- **Exercise directions**
The answer must consist of every line from the entries below that contains the word "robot".

========

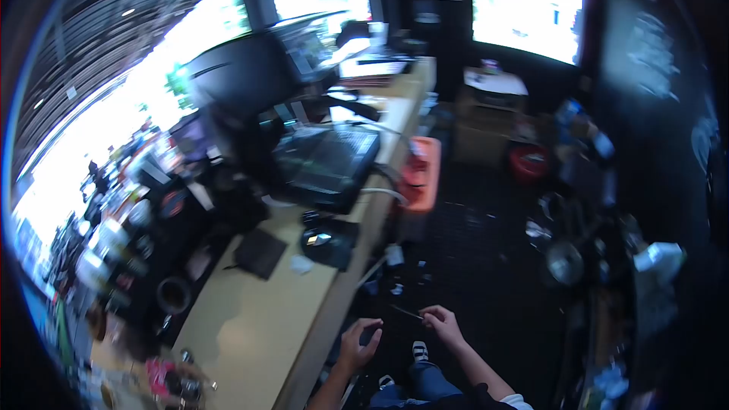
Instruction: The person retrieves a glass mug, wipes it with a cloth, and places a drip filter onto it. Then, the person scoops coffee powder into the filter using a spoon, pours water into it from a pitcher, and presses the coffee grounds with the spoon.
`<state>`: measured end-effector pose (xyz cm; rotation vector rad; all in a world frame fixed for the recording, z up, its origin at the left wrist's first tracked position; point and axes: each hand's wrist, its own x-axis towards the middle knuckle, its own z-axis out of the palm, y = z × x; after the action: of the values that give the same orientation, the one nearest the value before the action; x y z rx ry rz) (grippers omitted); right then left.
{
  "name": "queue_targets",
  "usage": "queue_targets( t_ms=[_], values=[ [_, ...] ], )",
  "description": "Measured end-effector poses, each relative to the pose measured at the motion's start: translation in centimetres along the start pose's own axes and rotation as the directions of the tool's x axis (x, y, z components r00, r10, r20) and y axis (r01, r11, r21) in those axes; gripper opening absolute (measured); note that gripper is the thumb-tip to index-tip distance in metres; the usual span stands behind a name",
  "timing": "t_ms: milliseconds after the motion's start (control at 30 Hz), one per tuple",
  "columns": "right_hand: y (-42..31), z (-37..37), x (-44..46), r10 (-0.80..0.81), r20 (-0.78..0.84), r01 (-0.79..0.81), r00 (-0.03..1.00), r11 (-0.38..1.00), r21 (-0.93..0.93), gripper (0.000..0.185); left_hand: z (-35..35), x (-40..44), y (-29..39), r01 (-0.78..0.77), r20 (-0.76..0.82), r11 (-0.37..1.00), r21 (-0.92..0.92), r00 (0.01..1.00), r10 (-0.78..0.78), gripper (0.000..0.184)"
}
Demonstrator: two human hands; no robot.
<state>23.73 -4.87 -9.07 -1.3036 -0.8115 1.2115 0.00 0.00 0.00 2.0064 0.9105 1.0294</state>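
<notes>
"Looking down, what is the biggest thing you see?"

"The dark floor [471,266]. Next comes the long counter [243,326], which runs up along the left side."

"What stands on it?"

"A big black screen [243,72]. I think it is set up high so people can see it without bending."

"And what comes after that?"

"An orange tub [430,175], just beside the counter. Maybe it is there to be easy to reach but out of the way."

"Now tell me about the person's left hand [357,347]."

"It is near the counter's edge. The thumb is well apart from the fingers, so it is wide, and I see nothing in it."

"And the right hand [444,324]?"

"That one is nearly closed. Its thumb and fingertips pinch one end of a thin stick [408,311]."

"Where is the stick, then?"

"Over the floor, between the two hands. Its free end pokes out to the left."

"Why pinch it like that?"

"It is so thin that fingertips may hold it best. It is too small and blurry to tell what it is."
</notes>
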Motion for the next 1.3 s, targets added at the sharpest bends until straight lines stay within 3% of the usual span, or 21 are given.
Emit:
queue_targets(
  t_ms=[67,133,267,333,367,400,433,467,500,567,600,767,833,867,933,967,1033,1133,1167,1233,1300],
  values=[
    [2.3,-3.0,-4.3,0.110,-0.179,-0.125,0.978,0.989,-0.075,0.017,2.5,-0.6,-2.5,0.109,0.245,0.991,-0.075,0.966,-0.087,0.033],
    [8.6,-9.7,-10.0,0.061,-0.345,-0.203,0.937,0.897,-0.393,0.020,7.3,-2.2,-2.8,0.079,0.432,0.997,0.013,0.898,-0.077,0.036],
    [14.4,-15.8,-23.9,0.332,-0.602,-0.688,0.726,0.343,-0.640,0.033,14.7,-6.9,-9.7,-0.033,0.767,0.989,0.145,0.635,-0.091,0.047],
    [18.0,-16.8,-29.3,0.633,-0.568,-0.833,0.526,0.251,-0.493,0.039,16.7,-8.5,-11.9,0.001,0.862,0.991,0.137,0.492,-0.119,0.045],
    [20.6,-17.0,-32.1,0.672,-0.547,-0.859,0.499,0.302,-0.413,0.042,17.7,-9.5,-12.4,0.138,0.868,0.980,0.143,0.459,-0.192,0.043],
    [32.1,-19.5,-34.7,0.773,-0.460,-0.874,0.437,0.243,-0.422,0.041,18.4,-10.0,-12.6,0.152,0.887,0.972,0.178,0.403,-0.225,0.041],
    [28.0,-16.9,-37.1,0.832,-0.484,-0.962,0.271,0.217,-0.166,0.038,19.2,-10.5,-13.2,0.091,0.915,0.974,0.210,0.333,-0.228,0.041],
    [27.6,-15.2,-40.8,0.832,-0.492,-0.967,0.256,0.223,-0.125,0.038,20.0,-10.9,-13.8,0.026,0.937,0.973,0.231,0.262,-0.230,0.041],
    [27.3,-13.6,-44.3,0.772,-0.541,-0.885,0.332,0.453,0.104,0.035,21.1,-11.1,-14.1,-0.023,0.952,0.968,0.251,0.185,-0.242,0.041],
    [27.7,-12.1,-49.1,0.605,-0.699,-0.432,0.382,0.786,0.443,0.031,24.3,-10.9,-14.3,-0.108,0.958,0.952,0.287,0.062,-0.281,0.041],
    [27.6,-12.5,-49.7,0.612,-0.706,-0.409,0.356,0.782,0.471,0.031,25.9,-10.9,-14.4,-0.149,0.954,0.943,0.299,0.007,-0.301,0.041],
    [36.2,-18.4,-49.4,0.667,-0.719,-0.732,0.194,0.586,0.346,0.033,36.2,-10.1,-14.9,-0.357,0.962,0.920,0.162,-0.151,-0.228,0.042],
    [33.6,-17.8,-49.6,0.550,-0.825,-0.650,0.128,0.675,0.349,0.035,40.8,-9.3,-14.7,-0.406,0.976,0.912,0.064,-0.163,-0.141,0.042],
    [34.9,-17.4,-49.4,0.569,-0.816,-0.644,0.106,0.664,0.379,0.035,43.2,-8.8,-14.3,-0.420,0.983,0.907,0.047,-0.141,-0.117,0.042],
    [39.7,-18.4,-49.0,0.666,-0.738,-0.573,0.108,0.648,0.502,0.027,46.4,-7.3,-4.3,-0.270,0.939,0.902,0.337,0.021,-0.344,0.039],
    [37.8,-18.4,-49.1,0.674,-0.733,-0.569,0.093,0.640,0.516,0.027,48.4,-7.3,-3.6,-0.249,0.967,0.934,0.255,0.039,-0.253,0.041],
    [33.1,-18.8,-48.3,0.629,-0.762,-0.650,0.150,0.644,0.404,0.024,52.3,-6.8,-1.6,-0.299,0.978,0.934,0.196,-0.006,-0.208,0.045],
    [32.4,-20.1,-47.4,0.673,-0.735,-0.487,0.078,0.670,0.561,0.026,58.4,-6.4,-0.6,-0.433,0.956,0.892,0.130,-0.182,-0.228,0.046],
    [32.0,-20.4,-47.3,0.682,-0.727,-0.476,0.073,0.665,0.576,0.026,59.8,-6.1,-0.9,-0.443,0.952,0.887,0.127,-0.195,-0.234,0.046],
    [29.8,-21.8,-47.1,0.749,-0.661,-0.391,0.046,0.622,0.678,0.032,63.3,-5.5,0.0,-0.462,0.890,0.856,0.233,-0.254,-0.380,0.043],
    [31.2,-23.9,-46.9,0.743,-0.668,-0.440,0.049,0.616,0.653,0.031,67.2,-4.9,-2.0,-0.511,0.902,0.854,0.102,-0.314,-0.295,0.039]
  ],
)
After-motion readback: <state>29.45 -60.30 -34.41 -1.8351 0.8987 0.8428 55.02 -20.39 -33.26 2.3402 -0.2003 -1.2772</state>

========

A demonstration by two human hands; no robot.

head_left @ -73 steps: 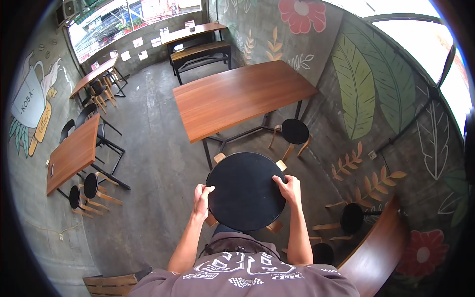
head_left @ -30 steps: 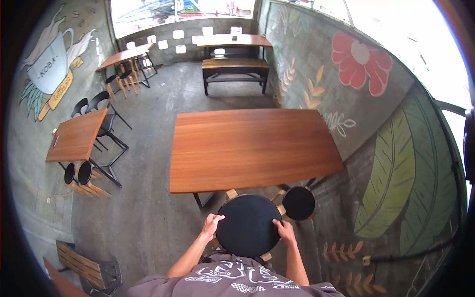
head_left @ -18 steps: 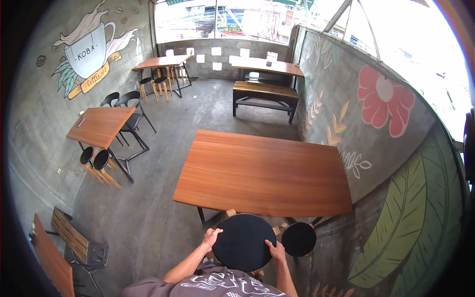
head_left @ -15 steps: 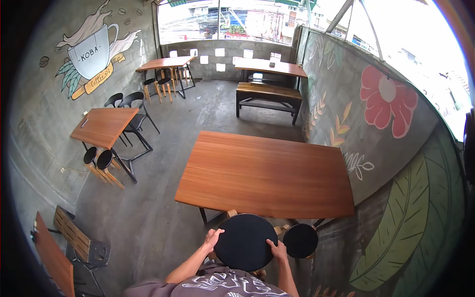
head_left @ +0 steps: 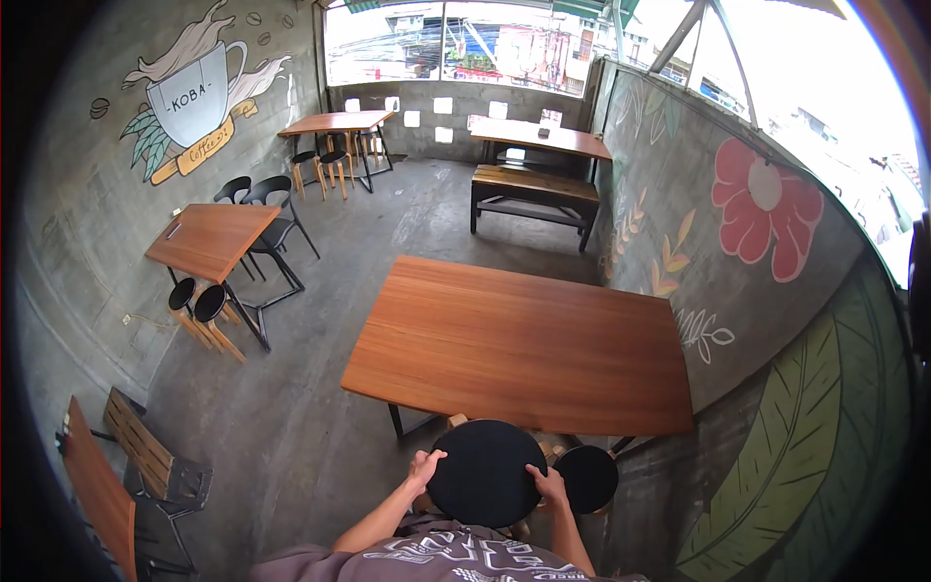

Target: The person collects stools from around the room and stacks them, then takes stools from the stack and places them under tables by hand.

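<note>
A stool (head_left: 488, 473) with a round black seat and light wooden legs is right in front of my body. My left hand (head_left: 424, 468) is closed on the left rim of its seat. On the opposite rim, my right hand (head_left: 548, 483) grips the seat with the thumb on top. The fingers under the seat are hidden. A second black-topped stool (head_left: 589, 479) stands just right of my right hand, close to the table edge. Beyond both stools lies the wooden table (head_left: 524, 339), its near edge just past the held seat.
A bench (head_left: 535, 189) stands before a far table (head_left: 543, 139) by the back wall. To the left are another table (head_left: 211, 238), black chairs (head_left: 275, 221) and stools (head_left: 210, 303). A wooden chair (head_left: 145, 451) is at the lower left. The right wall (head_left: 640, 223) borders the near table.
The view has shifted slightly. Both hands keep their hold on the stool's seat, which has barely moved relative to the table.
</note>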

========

- **Exercise output**
Demonstrator: two human hands; no robot.
A demonstration by two human hands; no robot.

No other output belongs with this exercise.